(Input data)

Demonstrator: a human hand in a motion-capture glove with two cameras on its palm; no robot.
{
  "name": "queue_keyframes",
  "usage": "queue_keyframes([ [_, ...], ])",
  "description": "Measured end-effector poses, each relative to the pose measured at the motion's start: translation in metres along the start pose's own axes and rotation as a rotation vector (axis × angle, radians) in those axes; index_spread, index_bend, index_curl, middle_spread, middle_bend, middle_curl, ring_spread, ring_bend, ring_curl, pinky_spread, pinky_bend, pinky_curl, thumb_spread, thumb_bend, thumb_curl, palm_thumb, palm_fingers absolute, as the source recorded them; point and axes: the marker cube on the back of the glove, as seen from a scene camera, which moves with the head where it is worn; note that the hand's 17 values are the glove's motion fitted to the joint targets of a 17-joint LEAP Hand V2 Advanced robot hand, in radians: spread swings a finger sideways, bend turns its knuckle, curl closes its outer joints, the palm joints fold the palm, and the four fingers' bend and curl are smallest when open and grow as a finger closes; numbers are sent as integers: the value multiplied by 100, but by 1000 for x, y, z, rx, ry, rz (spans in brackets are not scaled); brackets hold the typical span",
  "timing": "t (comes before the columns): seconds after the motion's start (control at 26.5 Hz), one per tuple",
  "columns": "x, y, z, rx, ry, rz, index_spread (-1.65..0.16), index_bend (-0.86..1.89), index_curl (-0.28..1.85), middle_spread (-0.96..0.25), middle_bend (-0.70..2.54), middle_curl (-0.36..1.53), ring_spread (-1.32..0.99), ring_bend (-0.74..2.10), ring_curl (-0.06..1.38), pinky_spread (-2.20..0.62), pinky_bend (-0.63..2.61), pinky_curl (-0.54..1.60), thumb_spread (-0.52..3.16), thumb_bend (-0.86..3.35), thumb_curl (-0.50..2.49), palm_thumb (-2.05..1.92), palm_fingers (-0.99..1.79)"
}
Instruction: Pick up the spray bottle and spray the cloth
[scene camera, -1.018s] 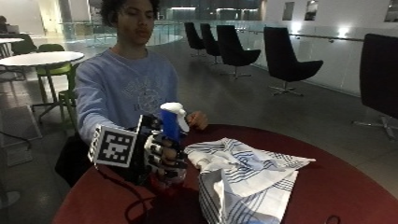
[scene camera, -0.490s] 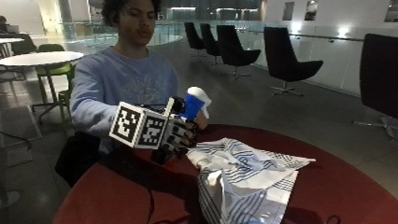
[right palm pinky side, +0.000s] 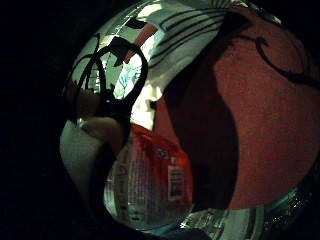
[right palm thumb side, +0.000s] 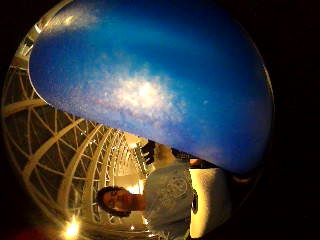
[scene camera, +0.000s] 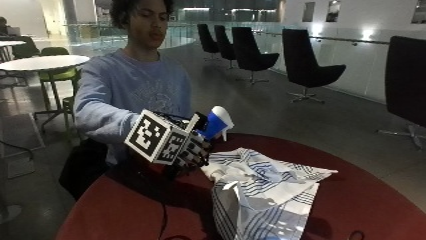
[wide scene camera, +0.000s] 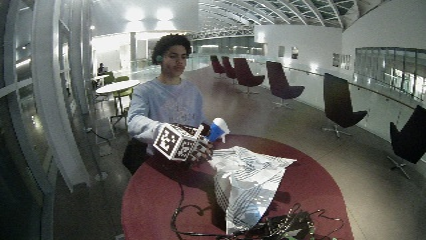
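Note:
My gloved right hand (scene camera: 190, 150) grips the spray bottle, holding it off the red table at the left edge of the cloth. The bottle's blue and white spray head (scene camera: 216, 122) sticks up above the glove, its nozzle turned toward the cloth. The white cloth with blue stripes (scene camera: 266, 185) lies crumpled on the table and hangs over its near edge. In the little finger side palm view, the bottle's clear body with a red label (right palm pinky side: 150, 185) is close to the palm, with the cloth (right palm pinky side: 165, 30) beyond it. The blue spray head (right palm thumb side: 150, 90) fills the thumb side palm view.
The round red table (scene camera: 373, 200) has bare surface to the right of the cloth and to its left (scene camera: 120, 215). A tangle of cables (wide scene camera: 279, 230) lies at the near edge. Black chairs (scene camera: 306, 65) stand well behind.
The hand has carried the spray bottle to the right, up to the cloth's edge. The cloth has not moved.

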Motion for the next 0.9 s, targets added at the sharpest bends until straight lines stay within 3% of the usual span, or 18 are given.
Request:
queue_keyframes([
  [0.9, 2, 13, 10, -112, 53, 81, -19, 14, 38, -7, 38, 49, -5, 55, 40, 10, 28, 38, 80, -3, 58, 89, 116],
])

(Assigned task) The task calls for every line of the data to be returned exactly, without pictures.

(Task answer)
Demonstrator: a human hand in a motion-capture glove with two cameras on its palm; no robot.
{
  "name": "queue_keyframes",
  "usage": "queue_keyframes([ [_, ...], ])",
  "description": "Measured end-effector poses, each relative to the pose measured at the motion's start: translation in metres along the start pose's own axes and rotation as a rotation vector (axis × angle, radians) in those axes; index_spread, index_bend, index_curl, middle_spread, middle_bend, middle_curl, ring_spread, ring_bend, ring_curl, pinky_spread, pinky_bend, pinky_curl, thumb_spread, thumb_bend, thumb_curl, palm_thumb, palm_fingers absolute, as the source recorded them; point and axes: the marker cube on the back of the glove, as seen from a scene camera, which moves with the head where it is worn; note that the hand's 17 values are the glove's motion fitted to the joint targets of a 17-joint LEAP Hand V2 Advanced robot hand, in radians: spread swings a finger sideways, bend turns its knuckle, curl closes its outer joints, the palm joints fold the palm, and the four fingers' bend and curl are smallest when open and grow as a finger closes; numbers are sent as integers: the value multiplied by 100, but by 1000 for x, y, z, rx, ry, rz (spans in brackets are not scaled); brackets hold the typical span",
  "timing": "t (comes before the columns): seconds after the motion's start (control at 26.5 Hz), one per tuple",
  "columns": "x, y, z, rx, ry, rz, index_spread (-1.65..0.16), index_bend (-0.86..1.89), index_curl (-0.28..1.85), middle_spread (-0.96..0.25), middle_bend (-0.70..2.54), middle_curl (-0.36..1.53), ring_spread (-1.32..0.99), ring_bend (-0.74..2.10), ring_curl (-0.06..1.38), pinky_spread (-2.20..0.62), pinky_bend (-0.63..2.61), pinky_curl (-0.54..1.60), thumb_spread (-0.52..3.16), thumb_bend (-0.86..3.35), thumb_curl (-0.50..2.49), palm_thumb (-2.05..1.92), palm_fingers (-0.99..1.79)"
}
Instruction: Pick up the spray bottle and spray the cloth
[scene camera, -1.018s] 
[scene camera, -0.490s] 
[right palm pinky side, +0.000s] 
[right palm thumb side, +0.000s] 
[scene camera, +0.000s] 
[wide scene camera, +0.000s] 
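Note:
My gloved right hand (scene camera: 190, 150) grips the spray bottle, holding it off the red table at the left edge of the cloth. The bottle's blue and white spray head (scene camera: 216, 122) sticks up above the glove, its nozzle turned toward the cloth. The white cloth with blue stripes (scene camera: 266, 185) lies crumpled on the table and hangs over its near edge. In the little finger side palm view, the bottle's clear body with a red label (right palm pinky side: 150, 185) is close to the palm, with the cloth (right palm pinky side: 165, 30) beyond it. The blue spray head (right palm thumb side: 150, 90) fills the thumb side palm view.
The round red table (scene camera: 373, 200) has bare surface to the right of the cloth and to its left (scene camera: 120, 215). A tangle of cables (wide scene camera: 279, 230) lies at the near edge. Black chairs (scene camera: 306, 65) stand well behind.
The hand has carried the spray bottle to the right, up to the cloth's edge. The cloth has not moved.
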
Motion for the next 0.9 s, targets added at the sharpest bends until straight lines stay within 3% of the usual span, or 18 are given.
Request:
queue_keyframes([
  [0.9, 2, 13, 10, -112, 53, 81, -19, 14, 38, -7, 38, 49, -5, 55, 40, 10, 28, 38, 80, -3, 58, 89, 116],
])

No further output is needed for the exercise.